Dans la campagne de l’Utah, dans le grand ouest américain, à quelques encablures de Salt Lake City, un chaos organisé prend forme comme chaque matin dans la maison. Alina arrive la première, suivie par ses « soeurs épouses » Vicki et Valerie, et enfin leur mari Joe. Ce dernier a épousé les deux cousines, Alina et Vicki, en 1990. Dix ans plus tard, la soeur jumelle de Vicki, Valerie, les a rejoints. Son premier mariage polygame venait de tomber à l’eau. Dans sa nouvelle famille, elle embarque avec elle ses cinq enfants. Tout ce petit monde vit depuis sous le même toit, heureux. Ils ont même publié un livre en 2011 : Amour fois trois.
Pendant longtemps néanmoins, Joe Darger a craint d’être arrêté au nom de la loi anti-polygame de l’État de l’Utah. « Quand mon style de vie a été connu du public il y a quatre ans, j’ai vraiment eu peur, raconte le chef de famille. C’est un crime de troisième degré, ça veut dire beaucoup de temps en prison… Mes grands-pères déjà avaient été incarcérés, donc on a eu très peur ».
L’Etat dans la chambre à coucher
Mais depuis décembre, cette angoisse a quasiment disparu. Un juge fédéral américain a en effet annulé une partie essentielle de la loi anti-polygamie de l’Utah, la déclarant anticonstitutionnelle. Pour le juge Clark Waddoups, la législation interdisant les « cohabitations illégales » entre en désaccord avec le sacro-saint droit de la liberté de religion inscrit dans la Constitution américaine.
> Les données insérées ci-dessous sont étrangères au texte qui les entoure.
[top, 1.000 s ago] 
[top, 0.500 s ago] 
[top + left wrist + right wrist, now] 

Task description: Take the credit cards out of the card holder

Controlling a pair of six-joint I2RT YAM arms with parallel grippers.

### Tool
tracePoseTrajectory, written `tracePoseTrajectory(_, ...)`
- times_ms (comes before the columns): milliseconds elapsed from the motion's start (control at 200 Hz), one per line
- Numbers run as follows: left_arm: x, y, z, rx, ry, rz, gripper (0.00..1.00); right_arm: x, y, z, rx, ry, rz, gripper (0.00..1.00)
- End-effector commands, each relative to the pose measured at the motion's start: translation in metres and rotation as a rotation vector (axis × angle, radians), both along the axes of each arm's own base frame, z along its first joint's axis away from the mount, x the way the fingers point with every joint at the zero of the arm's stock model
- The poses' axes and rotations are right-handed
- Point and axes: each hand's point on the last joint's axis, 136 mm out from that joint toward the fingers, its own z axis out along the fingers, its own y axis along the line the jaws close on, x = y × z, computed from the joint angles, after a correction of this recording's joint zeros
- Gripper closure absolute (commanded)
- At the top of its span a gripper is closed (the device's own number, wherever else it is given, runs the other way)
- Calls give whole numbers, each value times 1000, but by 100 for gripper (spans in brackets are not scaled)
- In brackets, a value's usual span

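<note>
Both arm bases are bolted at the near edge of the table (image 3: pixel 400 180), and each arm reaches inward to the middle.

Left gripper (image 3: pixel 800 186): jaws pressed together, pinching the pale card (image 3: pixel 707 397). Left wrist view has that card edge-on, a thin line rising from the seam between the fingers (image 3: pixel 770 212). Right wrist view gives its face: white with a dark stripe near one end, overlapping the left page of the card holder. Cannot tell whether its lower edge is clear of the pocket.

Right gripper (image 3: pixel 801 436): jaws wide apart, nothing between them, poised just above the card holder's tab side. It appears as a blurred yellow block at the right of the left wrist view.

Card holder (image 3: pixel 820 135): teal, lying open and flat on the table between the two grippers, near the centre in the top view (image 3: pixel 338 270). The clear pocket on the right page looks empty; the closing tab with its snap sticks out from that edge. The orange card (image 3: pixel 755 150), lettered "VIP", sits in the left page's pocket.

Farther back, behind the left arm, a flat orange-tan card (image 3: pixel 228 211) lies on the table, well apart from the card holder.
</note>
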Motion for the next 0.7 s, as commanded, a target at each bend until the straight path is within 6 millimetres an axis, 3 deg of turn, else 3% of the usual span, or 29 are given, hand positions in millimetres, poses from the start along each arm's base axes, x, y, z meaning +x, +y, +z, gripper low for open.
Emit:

Alina Darger, qui travaille comme avocate sur des affaires impliquant la polygamie, se dit soulagée : « L’un des meilleurs aspects de cette décision est la dépénalisation. Le juge a estimé en gros que l’État ne devait pas s’immiscer dans la chambre à coucher des gens. Tant que nous sommes entre adultes consentants… Moi je ne me permettrais pas de dire à quelqu’un : « Vous ne pouvez pas choisir d’aimer qui vous voulez » », souligne-t-elle.
Mais ce que les Darger voient comme une intrusion injustifiée du gouvernement dans leur vie privée, d’autres l’assimilent au contraire à un élément essentiel de la protection des femmes et des enfants. Marion Munn a quitté le Royaume-Uni pour s’installer dans l’Utah après s’être convertie à une branche fondamentaliste de la foi mormone. Elle dit avoir fait partie d’une relation polygame pendant 18 ans. « C’est comme vivre dans l’adultère au quotidien, explique-t-elle. Et par-dessus tout, il faut sourire et prétendre que tout va bien parce que ça fait aussi partie de la culture ».
Vivre dans la polygamie par choix
Aujourd’hui, elle affirme que ce genre de mariages créent des inégalités intrinsèques entre l’homme et la femme. Et bien souvent, ils ne se font pas véritablement par choix. « Il ne s’agit pas vraiment de choix, car les Écritures mormones enseignent à une femme que si elle ne consent pas à vivre dans la polygamie, alors Dieu va la détruire, précise Marion Munn. Dans mon cas, je ne voulais pas vivre ainsi, mais je me suis sentie obligée de le faire pour des raisons de foi ».
Si ce mode de vie semble convenir aux Darger, une étude de 2011 de l’Université de Colombie-Britannique souligne que la polygamie entraîne des niveaux importants de crimes, violence, pauvreté et inégalités dans les communautés qui la pratiquent. Les Nations unies ont appelé à interdire la polygamie, dans le cadre d’affaires qui ont fait grand bruit comme celle de Warren Jeffs, chef de file d’une branche fondamentaliste de l’Église mormone reconnu coupable d’agressions sexuelles sur mineurs en 2011. La branche principale de la foi mormone – l’Église de Jésus-Christ des Saints des Derniers Jours – a elle renoncé à la pratique de la polygamie dans les années 1890, sous la pression du gouvernement américain. Si les véritables chiffres restent difficiles à connaître, on estime que près de 40.000 résidents de l’Utah vivent au sein de mariages polygames.